Some of the Americans, including singer Gladys Knight and composer Burt Bacharach, couldn't stay for the performance. Due to overbooking, singer James Taylor was a no-show and Jimmy Buffett arrived Friday, too late to work with any of the Cubans.
Throughout the week, organizers lost precious time trying to track down missing guitars and other equipment. In addition, the rehearsals were rough affairs.
Journalists repeatedly asked concert planners to explain the disparate ability level between American performers and their much more experienced Cuban counterparts. In previous Music Bridges in other countries, the American musicians had a dominating presence.
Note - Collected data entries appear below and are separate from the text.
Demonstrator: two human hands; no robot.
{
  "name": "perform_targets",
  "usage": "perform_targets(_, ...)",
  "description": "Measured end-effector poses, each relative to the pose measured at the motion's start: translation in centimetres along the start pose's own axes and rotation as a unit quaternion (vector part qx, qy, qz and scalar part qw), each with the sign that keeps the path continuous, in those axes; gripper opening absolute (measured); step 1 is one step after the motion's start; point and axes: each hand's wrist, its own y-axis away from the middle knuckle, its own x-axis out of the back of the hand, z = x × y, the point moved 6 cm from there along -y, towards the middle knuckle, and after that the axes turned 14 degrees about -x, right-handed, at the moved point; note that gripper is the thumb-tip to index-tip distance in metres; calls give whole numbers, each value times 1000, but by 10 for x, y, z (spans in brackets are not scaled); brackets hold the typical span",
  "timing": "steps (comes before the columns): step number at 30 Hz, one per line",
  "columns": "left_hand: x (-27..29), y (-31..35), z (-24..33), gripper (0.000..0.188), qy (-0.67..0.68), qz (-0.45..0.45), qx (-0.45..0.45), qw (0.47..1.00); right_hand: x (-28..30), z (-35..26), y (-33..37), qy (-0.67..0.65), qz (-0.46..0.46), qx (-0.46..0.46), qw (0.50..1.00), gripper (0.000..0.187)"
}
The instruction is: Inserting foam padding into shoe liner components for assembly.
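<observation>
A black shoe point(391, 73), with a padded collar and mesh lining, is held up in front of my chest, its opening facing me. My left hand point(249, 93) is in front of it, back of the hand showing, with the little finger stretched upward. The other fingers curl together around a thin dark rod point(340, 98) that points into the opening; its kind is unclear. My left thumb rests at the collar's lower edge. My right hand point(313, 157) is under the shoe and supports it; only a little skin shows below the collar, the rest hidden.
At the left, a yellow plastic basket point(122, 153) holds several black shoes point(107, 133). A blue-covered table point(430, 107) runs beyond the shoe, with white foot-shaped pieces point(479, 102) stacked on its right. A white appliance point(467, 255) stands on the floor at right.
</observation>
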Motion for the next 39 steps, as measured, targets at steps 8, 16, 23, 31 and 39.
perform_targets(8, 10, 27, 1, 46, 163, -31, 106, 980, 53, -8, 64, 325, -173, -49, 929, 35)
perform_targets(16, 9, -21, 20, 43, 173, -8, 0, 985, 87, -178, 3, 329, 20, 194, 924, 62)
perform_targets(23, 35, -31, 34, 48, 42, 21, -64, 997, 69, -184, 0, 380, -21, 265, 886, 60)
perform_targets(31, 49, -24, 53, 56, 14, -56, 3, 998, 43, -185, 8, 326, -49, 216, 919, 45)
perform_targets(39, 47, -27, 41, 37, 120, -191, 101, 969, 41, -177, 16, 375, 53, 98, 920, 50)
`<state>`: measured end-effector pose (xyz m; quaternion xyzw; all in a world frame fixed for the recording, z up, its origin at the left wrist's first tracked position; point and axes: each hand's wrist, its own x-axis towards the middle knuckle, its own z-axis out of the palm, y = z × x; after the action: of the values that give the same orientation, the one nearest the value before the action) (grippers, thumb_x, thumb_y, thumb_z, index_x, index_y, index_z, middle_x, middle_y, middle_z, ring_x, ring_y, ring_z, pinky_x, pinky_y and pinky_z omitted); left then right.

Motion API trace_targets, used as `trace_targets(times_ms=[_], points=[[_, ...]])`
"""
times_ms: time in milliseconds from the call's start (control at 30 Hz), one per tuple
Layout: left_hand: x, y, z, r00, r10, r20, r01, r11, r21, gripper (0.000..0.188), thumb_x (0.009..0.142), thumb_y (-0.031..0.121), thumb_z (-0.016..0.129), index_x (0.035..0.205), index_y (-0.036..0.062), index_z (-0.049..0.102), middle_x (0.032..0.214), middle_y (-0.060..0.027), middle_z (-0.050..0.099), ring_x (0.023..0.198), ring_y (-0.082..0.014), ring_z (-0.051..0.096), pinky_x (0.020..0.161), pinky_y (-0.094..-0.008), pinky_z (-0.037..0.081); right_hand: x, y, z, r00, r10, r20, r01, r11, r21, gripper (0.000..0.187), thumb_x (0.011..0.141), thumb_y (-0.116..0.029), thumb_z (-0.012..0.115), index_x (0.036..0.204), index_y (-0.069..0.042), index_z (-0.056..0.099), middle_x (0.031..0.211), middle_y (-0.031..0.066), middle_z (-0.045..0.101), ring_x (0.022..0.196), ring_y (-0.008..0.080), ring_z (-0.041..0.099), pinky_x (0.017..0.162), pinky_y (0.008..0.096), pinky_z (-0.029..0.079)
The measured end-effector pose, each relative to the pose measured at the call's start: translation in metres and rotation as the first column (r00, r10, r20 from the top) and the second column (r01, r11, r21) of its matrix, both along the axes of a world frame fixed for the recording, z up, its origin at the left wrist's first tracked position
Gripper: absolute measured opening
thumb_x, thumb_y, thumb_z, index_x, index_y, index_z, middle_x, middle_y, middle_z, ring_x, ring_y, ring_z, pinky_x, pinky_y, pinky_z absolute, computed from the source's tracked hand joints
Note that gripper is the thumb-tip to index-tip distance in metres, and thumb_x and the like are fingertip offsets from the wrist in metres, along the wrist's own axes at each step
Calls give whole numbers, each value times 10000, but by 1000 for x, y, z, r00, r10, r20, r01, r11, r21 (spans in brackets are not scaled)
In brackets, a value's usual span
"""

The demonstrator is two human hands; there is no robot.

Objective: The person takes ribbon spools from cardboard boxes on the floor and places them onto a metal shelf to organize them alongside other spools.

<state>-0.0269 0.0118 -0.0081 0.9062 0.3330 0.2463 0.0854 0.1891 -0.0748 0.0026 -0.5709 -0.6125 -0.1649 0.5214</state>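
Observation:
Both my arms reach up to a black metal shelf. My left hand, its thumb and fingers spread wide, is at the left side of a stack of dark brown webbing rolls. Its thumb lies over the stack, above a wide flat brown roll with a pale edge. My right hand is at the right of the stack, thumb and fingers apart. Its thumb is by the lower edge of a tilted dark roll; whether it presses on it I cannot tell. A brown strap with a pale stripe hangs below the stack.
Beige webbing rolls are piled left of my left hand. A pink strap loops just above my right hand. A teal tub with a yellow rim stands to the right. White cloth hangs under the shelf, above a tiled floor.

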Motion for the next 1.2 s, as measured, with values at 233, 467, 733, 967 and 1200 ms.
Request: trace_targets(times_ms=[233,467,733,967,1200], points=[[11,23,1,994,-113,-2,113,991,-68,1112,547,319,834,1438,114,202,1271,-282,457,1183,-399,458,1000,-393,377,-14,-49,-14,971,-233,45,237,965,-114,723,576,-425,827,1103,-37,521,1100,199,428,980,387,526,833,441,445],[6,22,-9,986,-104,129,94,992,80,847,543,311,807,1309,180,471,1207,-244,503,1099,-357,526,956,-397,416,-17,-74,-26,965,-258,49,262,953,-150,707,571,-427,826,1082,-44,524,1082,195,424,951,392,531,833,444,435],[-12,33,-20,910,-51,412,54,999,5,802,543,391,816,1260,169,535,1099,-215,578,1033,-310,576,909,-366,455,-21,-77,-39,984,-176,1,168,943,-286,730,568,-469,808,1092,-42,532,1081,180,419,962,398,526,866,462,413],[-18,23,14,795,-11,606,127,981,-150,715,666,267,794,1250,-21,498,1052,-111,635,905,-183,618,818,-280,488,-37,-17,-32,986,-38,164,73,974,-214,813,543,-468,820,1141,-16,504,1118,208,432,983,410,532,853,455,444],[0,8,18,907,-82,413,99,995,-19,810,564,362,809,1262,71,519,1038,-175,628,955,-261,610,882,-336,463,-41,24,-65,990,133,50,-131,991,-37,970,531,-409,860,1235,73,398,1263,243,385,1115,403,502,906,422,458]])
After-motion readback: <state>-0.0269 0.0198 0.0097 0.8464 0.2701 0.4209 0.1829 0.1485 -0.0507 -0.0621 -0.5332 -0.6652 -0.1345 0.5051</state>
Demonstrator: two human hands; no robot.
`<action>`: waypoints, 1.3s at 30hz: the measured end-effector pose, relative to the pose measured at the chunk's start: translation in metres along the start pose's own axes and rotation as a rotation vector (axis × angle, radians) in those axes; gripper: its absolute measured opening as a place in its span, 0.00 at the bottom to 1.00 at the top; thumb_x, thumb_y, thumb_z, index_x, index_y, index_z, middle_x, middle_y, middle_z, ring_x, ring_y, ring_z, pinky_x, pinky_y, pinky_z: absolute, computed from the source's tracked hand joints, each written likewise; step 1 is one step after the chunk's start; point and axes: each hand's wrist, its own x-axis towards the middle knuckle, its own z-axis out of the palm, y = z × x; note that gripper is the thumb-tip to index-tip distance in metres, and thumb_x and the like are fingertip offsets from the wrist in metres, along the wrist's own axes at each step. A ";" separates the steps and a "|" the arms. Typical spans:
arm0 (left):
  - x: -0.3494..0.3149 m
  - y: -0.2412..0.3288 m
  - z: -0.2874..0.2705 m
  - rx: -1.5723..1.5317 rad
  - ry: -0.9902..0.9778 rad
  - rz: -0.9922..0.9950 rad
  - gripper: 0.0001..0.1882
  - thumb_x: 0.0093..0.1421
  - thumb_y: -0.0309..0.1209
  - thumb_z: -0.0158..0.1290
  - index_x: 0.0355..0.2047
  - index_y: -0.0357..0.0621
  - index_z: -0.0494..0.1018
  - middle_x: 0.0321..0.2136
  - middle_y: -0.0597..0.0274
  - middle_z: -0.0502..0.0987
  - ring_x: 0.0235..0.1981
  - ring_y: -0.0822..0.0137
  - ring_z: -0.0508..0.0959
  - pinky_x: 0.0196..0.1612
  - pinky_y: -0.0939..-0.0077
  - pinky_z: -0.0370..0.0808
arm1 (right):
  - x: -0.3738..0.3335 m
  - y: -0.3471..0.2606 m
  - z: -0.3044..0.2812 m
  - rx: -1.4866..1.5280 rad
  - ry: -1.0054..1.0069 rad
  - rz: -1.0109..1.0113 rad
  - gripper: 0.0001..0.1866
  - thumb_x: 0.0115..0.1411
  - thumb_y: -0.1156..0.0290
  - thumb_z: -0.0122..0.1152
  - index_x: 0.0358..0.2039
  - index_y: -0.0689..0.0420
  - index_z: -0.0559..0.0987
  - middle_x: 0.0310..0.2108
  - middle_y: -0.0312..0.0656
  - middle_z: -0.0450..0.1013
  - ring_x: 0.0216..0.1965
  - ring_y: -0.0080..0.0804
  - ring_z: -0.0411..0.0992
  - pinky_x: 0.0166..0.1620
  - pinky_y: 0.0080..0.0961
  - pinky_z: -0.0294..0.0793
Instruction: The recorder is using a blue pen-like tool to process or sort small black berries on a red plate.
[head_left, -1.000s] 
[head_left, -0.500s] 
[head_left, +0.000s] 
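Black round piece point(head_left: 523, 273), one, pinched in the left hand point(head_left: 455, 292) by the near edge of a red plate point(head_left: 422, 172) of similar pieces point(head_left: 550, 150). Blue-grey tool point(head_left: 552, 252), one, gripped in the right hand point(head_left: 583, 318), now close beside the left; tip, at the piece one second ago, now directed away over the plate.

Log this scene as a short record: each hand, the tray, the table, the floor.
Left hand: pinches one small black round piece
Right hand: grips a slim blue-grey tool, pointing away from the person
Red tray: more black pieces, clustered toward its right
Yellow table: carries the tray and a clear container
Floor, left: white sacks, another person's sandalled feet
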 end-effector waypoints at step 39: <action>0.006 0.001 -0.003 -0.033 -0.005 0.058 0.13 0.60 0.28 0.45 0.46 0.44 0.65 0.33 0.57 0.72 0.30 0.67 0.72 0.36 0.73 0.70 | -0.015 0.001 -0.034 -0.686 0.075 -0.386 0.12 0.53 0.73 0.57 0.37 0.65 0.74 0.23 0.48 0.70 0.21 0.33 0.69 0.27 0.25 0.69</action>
"They don't care who you are," Scott said. "They're so confident in their abilities, and that's been hard for the Americans to deal with, to find people who not only can keep up with them but who can also teach them something."
Cuban troubadour Carlos Varela was gracious about his guests.
"The North American musicians have come here with a lot of expectations of working with Cuban musicians," he said. "But we're learning as much from them as they are from us."